C_f_pointer() borderline interpretation

In 18.2.3.3 C_F_POINTER (CPTR, FPTR [, SHAPE, LOWER]) of the 2023 standard, there are a lot of constraints on what CPTR and FPTR can be.

In particular, if writing something like call c_f_pointer( c_loc(X), Y ) these constraints enforce X and Y to have the same type/kind.

However, the third allowed usage case says:

What does mean precisely “a storage sequence that is not is use by any other Fortran entity”?

Is the following code legal? It associates a real pointer aa to what is at the beginning an integer pointer ii. But at the time the association is made, the function has returned, ii is out of scope, and the underlying storage is no longer accessible through ii… So, one could say that the storage is not in use by any other Fortran entity, right?

program test
use iso_c_binding
implicit none

real, pointer :: aa(:)

call c_f_pointer(get_pointer(1000),aa,[1000])

contains

    type(c_ptr) function get_pointer(n)
    integer, intent(in) :: n
    integer, pointer :: ii(:)

    allocate( ii(n) )
    get_pointer = c_loc(i)

    end function

end program 

The way I read that statement is that the storage sequence of case (iii) has been created outside of the Fortran language, i.e., from a C library or another external C-interoperable library. Makes sense?

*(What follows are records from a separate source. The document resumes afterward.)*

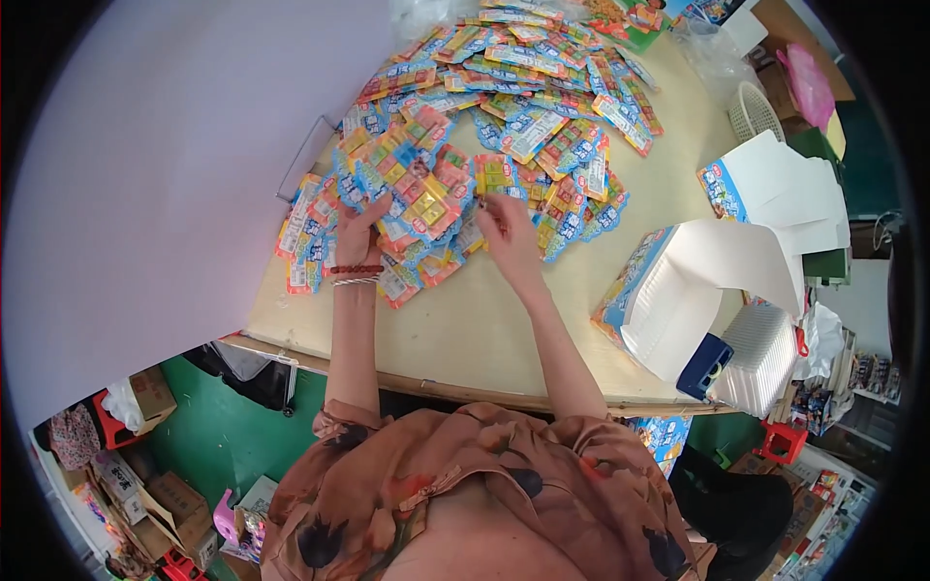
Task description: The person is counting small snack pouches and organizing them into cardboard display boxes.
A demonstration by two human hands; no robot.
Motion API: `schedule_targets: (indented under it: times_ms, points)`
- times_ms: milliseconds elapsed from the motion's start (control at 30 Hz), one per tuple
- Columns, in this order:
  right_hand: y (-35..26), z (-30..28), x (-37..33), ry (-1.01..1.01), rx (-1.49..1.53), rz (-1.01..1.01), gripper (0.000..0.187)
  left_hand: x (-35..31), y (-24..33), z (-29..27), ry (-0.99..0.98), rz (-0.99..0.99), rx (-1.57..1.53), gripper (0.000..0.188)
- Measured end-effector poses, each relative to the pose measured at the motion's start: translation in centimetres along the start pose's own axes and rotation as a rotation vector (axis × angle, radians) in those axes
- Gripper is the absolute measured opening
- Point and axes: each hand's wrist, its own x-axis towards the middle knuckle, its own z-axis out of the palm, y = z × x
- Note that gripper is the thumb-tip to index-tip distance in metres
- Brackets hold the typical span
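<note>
My left hand [358, 232], wearing a red beaded bracelet and a pale one, is closed around several candy packets [418, 184]. They are fanned out, with clear windows over rows of red, yellow and green candies and wavy blue edges. To their right, my right hand [513, 242] has its fingers curled together at the lower edge of another candy packet [499, 174]. Whether those fingertips grip it is hidden. Beneath and beyond both hands spreads a large heap of the same packets [533, 68], some showing their white-labelled backs.
Opened display boxes [664, 300] stand on the table [465, 339] at the right, near a stack of clear plastic trays [765, 353] and a dark blue tape dispenser [704, 366]. A white basket [754, 114] sits farther back. A pale panel [174, 165] borders the left side.
</note>
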Motion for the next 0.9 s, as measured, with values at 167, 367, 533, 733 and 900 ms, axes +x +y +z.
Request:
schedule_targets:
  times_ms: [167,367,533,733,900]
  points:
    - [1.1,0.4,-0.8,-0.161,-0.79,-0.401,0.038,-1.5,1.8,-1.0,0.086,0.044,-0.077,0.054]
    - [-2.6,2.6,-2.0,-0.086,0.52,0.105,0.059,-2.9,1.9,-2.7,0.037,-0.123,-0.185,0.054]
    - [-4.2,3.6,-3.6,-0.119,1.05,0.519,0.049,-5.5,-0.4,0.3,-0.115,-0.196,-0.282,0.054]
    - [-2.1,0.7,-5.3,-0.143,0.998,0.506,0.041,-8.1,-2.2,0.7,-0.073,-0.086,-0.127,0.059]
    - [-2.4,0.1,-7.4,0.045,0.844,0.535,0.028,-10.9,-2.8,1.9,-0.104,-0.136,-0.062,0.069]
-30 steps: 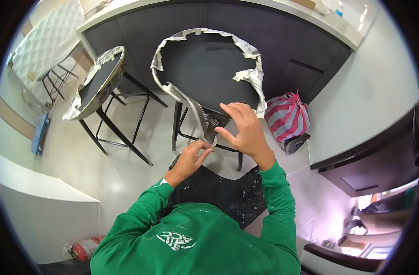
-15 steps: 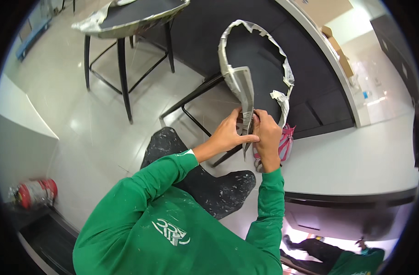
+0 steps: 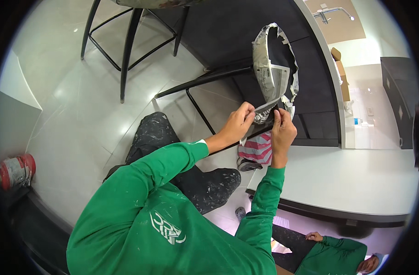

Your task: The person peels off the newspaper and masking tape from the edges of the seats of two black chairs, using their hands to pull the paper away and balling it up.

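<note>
A black stool leans on its side, its dark seat rimmed with pieces of newspaper and pale tape. A loose newspaper strip hangs from the near part of that rim. My left hand pinches the strip's edge on the left. On the other side, my right hand has its thumb and fingers closed on the strip beside the seat's lower edge. Between the two hands the paper is bent and stretched slantwise. How the strip joins the rim is partly hidden by its folds.
Another black-legged stool stands at the upper left. Below the leaning stool are a pink-striped bag and a shoe. A white counter runs along the right. A person in green is at the lower right. A red cylinder lies far left.
My hands have moved apart, and the strip, upright between them before, now slants across. The leaning seat shows at a narrower angle. My view has shifted, bringing a tap into sight.
</note>
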Available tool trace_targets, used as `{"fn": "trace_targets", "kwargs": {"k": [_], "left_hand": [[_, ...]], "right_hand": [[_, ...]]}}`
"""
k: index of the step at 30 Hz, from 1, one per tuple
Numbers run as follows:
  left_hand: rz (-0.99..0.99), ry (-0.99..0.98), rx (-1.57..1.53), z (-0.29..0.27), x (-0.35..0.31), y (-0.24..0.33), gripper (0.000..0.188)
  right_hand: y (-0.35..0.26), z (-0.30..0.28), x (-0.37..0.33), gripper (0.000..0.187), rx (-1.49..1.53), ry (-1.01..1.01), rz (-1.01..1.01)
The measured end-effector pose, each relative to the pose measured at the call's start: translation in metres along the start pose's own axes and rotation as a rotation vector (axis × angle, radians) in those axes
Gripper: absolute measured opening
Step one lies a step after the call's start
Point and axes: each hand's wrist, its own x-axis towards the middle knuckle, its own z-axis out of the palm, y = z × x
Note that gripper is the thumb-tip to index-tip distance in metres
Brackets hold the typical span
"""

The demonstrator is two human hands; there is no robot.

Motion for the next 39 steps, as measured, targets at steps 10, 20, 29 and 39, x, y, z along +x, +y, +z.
{"fn": "trace_targets", "kwargs": {"k": [10,20,29,39], "left_hand": [[0.111,0.157,-0.019,0.024,0.022,-0.022,0.029],[0.861,-0.292,1.034,-0.076,0.104,0.100,0.045],[0.763,-0.489,1.023,-0.079,0.106,0.116,0.020],[0.827,-0.498,1.035,-0.059,0.077,0.105,0.021]], "right_hand": [[0.004,0.003,0.003,0.017,0.096,-0.026,0.043],[-0.007,0.002,-0.012,0.013,0.054,0.040,-0.119],[-0.021,-0.011,-0.018,0.014,0.074,0.052,-0.103],[-0.004,-0.011,-0.059,0.012,0.027,0.113,-0.075]]}}
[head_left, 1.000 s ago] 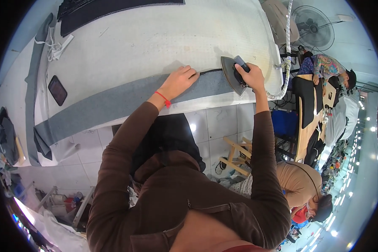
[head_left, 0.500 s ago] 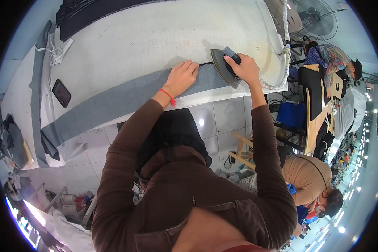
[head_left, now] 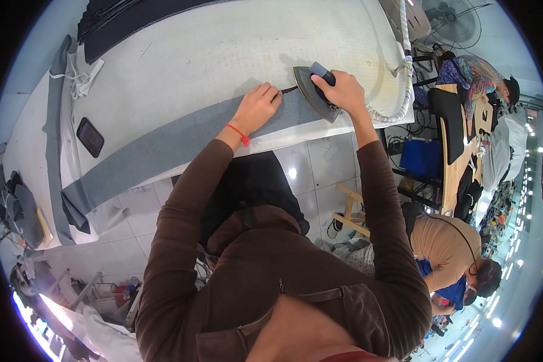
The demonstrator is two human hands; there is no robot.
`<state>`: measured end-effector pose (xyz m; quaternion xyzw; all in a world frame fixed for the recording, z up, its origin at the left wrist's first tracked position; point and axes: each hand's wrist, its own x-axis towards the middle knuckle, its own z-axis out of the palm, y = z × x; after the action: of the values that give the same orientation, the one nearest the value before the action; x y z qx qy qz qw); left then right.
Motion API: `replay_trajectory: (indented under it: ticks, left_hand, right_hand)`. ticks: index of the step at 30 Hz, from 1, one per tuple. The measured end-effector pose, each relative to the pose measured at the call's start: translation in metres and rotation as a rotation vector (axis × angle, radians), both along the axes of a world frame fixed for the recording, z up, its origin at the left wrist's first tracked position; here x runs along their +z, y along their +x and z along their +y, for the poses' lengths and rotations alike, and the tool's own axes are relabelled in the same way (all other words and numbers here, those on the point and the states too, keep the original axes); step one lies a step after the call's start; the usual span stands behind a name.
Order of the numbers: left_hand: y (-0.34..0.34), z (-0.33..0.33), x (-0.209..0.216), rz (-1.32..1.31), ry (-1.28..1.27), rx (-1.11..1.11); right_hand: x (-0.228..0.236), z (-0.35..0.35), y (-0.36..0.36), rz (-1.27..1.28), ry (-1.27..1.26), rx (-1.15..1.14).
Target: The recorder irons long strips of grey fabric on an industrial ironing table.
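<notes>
right hand (head_left: 342,90): wrapped round the dark handle of the iron (head_left: 312,92), sole flat on the grey fabric strip (head_left: 163,148), likely to press it smooth.
left hand (head_left: 256,108): open and flat, fingers spread on the strip just left of the iron's tip, probably pinning the cloth taut.
strip: runs along the near edge of the white padded tabletop (head_left: 223,54), its far end hanging off at left.
phone (head_left: 90,137): dark, lies beyond the strip.
change: iron and both hands sit further left along the strip than half a second ago.
</notes>
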<state>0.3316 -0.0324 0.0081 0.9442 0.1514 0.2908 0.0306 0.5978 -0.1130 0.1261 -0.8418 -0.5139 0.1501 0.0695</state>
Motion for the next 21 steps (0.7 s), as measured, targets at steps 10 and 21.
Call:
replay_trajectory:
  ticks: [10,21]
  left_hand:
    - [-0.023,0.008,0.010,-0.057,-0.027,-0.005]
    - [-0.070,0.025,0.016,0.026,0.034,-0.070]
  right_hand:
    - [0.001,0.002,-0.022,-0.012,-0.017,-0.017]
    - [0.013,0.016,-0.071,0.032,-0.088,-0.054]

It does, and it was also my understanding. But I wonder if it’s not a bit broader than that.

I’ve read what items (i) and (ii) say. (i) is about interoperable entities, (ii) is about non-interoperable ones. I thnk your case falls under either (i) or (ii) (if we consider that the default integer may not be interoperable). Here, it says:

If the value of CPTR is the result of a reference to C_LOC with a noninteroperable effective argument X, FPTR shall be a nonpolymorphic pointer […]. In this case, X shall not have been deallocated or have become undefined due to execution of a RETURN or END statement since the reference.[…]

It would seem to me that your case falls under (ii) (non-interoperable entity), but because it’s become undefined, it violates the standard.

Yes, but the 3 cases are not exclusive, it’s “if / if / if”, not “if / else-if / else-if”, so my code can fit both case(ii) and case(iii).

Yep, it’s a borderline interpretation, like you suggest

The C_LOC actual argument has a typo, it should be ii.Otherwise, I think your interpretation is correct and the code is conforming. The memory leak can be plugged by ending program test with a deallocate(aa) (which would be important if test was a subprogram unit).

1 Like

The Intel compiler fails deallocating aa though: Compiler Explorer

gfortran and llvm flang succeed.

From 9.7.3.3 Deallocation of pointer targets:

If a pointer appears in a DEALLOCATE statement, it shall be associated with the whole of an object that was created by allocation. The pointer shall have the same dynamic type and type parameters as the allocated object,

So my reading is that the original example is valid for the reasons stated, but that in order to deallocate the memory, it must be associated with a pointer of the same type as it was originally allocated with.

1 Like

Correct, I missed that.

Instead of deallocating aa(:) directly, I think one would need to do the alias trick backwards and deallocate an integer pointer that has been aliased to the aa(:) array. That is, the pointer metadata associated with a real array might differ in some significant detail from the pointer metadata associated with an integer array.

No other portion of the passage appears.